The Bureau of Economic Analysis released Gross Domestic Product (GDP) data for the second quarter, and it disappointed economists and analysts with its small +1.3% annual growth rate. The real surprises, however, were in the details of five years of revisions, especially that made of the first quarter of 2011. The new data for Q1-2011 was revised down, significantly, from the initial +1.9% to only +0.4%.
There revisions also showed that the recession was deeper than originally reported. The original data showed that the economy surpassed the level of Q4-2007, when the recession started, in Q4-2010. These new data showed that the economy had still not reached those levels.
GDP data are reported on a real basis, that is, adjusted for inflation, and also on a quarterly annualized basis. That means that the data compare what happens between quarters. So the Q2-2011 report showed economic growth of +1.3%. That means that if the economy were to grow for a whole year in the way it did from Q1 to Q2, it would be at an annual rate of +1.3%. So the report really means that growth from Q1 to Q2 was actually 1.3/4, or roughly +0.33%.
Quarterly data tend to jump around a bit, so we prefer looking at GDP on a year-to-year (Y/Y) basis. That is, we'd prefer to compare Q2-2011 against Q2-2010. The chart below shows the GDP comparison on this basis (click chart to enlarge):
The chart shows that the recession (Q7-2007 to Q2-2009) was deeper than originally reported.
On an inflation-adjusted dollar basis, the revisions also showed that the recovery was not completed in Q4-2010, but is still underway (click chart to enlarge):
The economy is still faltering. While there was great hope that successful completion of the debt ceiling negotiations would be met with economic enthusiasm, from what we know of the agreements as proposed is that, as usual, the debt ceiling is just raised, and there is a lot of kicking the can down the road, so each side can blame the other for lack or restraint or lack of cooperation, and spending can continue.
The
ISM report of Monday, August 1, showed a decline in manufacturing growth ahead, further underscoring the the debt limit debate actually has little to do with the underlying economic realities. On Wednesday, the ADP employment index, ISM non-manufacturing index, and factory orders will be reported, and then attention will shift to employment. Thursday's initial jobless claims will be eyed to see it stays below 400,000 as it was last week (last week's data may be revised to be above that), and then Friday's unemployment report will be viewed as exceptionally important. It is likely that the workforce will continue its contraction, and that the unemployment rate will stay about the same.
Any approved debt deal still has to be viewed in this grander context, so it's important not to get carried away with any budgetary enthusiasm:
1) The economy is slow and the risks of another recession are rising (it is more likely that the muddle will continue); there will be growing pressure for more stimulus in coming months.

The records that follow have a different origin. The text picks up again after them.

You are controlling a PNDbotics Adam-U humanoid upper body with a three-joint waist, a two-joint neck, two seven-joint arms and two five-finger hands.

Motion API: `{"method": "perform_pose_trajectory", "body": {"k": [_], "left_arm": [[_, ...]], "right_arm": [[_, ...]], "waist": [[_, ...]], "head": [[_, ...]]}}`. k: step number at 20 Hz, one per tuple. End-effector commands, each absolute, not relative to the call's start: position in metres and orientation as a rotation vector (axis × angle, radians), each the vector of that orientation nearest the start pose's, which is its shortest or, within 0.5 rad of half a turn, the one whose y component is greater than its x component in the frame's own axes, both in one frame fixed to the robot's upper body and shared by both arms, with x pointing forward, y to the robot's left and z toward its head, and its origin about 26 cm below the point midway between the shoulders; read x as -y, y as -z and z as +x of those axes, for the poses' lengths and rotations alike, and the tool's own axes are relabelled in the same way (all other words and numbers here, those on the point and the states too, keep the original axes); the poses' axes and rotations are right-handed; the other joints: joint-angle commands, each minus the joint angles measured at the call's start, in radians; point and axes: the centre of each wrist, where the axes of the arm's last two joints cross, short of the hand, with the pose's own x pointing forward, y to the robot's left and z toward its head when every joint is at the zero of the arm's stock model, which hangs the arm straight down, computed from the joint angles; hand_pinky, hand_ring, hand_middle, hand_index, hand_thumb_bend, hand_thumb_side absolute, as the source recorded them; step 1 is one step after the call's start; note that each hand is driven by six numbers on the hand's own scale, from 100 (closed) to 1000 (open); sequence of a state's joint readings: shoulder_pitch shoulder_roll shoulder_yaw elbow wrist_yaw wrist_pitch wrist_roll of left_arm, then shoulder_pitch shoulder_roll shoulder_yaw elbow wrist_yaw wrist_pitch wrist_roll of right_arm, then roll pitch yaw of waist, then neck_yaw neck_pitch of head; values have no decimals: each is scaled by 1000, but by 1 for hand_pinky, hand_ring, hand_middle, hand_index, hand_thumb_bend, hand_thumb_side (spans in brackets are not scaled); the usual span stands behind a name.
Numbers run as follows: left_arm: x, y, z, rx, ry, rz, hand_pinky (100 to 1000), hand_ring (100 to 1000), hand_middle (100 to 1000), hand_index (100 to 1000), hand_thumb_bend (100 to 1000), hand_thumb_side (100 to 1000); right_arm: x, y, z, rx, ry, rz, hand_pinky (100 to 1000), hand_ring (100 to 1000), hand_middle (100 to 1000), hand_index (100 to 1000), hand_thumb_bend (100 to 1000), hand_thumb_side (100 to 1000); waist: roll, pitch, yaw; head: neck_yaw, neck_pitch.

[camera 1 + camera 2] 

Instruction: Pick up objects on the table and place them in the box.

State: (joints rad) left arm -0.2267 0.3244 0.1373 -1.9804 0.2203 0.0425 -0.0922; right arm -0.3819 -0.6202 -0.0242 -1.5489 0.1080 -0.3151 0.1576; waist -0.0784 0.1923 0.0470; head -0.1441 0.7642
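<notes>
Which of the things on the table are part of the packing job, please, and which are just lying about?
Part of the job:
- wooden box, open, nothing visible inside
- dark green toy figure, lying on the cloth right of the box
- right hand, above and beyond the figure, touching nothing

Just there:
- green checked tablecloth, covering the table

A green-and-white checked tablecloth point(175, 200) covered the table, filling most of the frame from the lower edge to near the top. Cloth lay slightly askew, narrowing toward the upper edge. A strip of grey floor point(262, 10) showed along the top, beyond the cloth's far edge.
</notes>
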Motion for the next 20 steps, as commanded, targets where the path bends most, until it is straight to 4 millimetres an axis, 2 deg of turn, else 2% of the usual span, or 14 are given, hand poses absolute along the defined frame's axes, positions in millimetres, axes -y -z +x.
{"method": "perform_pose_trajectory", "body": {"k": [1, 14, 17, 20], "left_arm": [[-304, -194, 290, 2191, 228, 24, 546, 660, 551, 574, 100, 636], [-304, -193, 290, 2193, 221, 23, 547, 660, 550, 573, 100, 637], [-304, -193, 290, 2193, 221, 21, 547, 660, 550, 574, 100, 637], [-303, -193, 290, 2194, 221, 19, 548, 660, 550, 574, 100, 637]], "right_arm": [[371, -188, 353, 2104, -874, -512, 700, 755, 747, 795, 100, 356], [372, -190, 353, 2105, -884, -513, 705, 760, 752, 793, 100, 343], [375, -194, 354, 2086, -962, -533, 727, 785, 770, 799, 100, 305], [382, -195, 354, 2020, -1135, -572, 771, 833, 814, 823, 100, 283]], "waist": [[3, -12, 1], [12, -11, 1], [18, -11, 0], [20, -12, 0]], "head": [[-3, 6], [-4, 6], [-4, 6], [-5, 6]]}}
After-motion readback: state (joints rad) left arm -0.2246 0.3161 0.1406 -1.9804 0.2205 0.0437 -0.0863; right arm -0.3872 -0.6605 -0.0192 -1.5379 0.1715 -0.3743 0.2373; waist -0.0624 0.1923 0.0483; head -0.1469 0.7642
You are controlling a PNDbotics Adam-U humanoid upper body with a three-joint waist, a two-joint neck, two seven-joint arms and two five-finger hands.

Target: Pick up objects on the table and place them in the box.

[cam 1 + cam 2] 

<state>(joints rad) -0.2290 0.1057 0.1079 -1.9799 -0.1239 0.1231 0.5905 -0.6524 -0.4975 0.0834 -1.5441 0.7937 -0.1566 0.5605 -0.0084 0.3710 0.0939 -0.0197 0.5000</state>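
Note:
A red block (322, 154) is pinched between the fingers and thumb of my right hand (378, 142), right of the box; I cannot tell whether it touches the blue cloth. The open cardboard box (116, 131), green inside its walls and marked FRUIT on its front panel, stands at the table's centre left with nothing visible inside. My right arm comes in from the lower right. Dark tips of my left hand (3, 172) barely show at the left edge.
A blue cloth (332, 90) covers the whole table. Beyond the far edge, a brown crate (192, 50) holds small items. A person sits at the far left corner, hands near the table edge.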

2) The Fed is continuing QE2 by replacing whatever bonds mature and replacing them with new purchases; it is likely they will have a QE3 but will not call it that or call attention to it. The dollar will stay weak and is likely to become weaker
3) The barrage of regulations and taxes for 2013 and 2014 are still on track for implementation
4) The incentives against hiring in the tax law and upcoming regulations will ensure that businesses will continue to spend money on efficiency rather than expansion, which usually means more money for computing and communications, and anything else that streamlines operations and cuts costs at the same time.
None of this adds up to a robust economy. Work and invest accordingly to profitably navigate what's ahead.